- Exercise -
Retype everything in the listing, leaving each line exactly as it is.
^^^^^^^^^^^^^^^^
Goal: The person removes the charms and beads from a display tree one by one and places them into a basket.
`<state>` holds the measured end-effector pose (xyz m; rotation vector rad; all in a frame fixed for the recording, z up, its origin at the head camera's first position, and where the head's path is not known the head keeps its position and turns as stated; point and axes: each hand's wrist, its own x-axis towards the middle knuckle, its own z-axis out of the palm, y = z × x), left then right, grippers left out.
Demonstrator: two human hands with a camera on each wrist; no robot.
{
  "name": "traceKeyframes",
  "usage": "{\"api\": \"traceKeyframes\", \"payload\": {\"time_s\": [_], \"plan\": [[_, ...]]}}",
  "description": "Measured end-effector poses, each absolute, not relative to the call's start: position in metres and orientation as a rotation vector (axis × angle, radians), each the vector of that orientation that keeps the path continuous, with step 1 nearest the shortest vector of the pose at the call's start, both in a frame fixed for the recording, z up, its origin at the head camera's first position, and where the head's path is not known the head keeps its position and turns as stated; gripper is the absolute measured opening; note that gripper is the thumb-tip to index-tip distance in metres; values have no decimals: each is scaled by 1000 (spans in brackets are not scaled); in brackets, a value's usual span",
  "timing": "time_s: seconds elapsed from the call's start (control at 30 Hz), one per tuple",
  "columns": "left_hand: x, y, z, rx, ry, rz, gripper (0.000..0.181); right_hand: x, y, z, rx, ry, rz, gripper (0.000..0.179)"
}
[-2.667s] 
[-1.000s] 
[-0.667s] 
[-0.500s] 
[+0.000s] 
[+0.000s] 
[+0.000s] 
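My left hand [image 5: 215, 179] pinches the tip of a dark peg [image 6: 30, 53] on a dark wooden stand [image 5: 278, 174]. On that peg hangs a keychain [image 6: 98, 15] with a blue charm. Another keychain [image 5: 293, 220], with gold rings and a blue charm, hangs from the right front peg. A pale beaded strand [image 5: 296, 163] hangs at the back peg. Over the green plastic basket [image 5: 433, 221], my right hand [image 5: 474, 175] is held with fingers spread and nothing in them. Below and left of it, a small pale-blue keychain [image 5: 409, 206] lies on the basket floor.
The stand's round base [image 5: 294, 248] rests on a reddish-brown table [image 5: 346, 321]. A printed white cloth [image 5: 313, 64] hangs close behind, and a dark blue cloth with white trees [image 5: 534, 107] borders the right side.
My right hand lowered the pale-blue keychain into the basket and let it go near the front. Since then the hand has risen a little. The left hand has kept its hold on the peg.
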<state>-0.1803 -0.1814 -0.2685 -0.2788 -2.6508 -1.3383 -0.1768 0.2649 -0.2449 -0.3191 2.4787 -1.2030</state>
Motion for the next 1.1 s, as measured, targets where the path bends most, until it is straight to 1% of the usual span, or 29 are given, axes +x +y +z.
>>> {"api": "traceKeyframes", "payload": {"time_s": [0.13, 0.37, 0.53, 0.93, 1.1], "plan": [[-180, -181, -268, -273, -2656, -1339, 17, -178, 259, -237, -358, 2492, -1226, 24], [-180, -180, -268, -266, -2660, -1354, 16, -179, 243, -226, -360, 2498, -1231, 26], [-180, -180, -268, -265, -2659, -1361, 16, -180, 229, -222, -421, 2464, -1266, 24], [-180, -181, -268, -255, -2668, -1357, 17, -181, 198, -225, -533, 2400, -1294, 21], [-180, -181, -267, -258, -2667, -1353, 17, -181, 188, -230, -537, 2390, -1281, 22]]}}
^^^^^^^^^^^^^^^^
- Answer to the exercise -
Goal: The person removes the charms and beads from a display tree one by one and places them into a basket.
`<state>` holds the measured end-effector pose (xyz m; rotation vector rad; all in a frame fixed for the recording, z up, its origin at the head camera's first position, and where the head's path is not known the head keeps its position and turns as stated; point and axes: each hand's wrist, its own x-axis towards the middle knuckle, its own z-axis out of the palm, y = z × x), left then right, grippers left out.
Demonstrator: two human hands with a camera on each wrist; no robot.
{
  "name": "traceKeyframes",
  "usage": "{\"api\": \"traceKeyframes\", \"payload\": {\"time_s\": [_], \"plan\": [[_, ...]]}}",
  "description": "Measured end-effector poses, each absolute, not relative to the call's start: position in metres and orientation as a rotation vector (axis × angle, radians), each the vector of that orientation that keeps the path continuous, with step 1 nearest the shortest vector of the pose at the call's start, both in a frame fixed for the recording, z up, its origin at the head camera's first position, and where the head's path is not known the head keeps its position and turns as stated; gripper is the absolute measured opening; note that gripper is the thumb-tip to index-tip distance in metres; values have no decimals: each is scaled by 1000 (spans in brackets are not scaled); in brackets, a value's usual span",
  "timing": "time_s: seconds elapsed from the call's start (control at 30 Hz), one per tuple",
  "columns": "left_hand: x, y, z, rx, ry, rz, gripper (0.000..0.181); right_hand: x, y, z, rx, ry, rz, gripper (0.000..0.179)"
}
[-2.667s] 
[-1.000s] 
[-0.667s] 
[-0.500s] 
[+0.000s] 
[+0.000s] 
[+0.000s] 
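My left hand [image 5: 215, 179] pinches the tip of a dark peg [image 6: 30, 53] on a dark wooden stand [image 5: 278, 174]. On that peg hangs a keychain [image 6: 98, 15] with a blue charm. Another keychain [image 5: 293, 220], with gold rings and a blue charm, hangs from the right front peg. A pale beaded strand [image 5: 296, 163] hangs at the back peg. Over the green plastic basket [image 5: 433, 221], my right hand [image 5: 474, 175] is held with fingers spread and nothing in them. Below and left of it, a small pale-blue keychain [image 5: 409, 206] lies on the basket floor.
The stand's round base [image 5: 294, 248] rests on a reddish-brown table [image 5: 346, 321]. A printed white cloth [image 5: 313, 64] hangs close behind, and a dark blue cloth with white trees [image 5: 534, 107] borders the right side.
My right hand lowered the pale-blue keychain into the basket and let it go near the front. Since then the hand has risen a little. The left hand has kept its hold on the peg.
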<state>-0.1803 -0.1814 -0.2685 -0.2788 -2.6508 -1.3383 -0.1768 0.2649 -0.2449 -0.3191 2.4787 -1.2030</state>
Motion for the next 1.1 s, as measured, targets where the path bends most, until it is straight to 1% of the usual span, or 29 are given, axes +x +y +z.
>>> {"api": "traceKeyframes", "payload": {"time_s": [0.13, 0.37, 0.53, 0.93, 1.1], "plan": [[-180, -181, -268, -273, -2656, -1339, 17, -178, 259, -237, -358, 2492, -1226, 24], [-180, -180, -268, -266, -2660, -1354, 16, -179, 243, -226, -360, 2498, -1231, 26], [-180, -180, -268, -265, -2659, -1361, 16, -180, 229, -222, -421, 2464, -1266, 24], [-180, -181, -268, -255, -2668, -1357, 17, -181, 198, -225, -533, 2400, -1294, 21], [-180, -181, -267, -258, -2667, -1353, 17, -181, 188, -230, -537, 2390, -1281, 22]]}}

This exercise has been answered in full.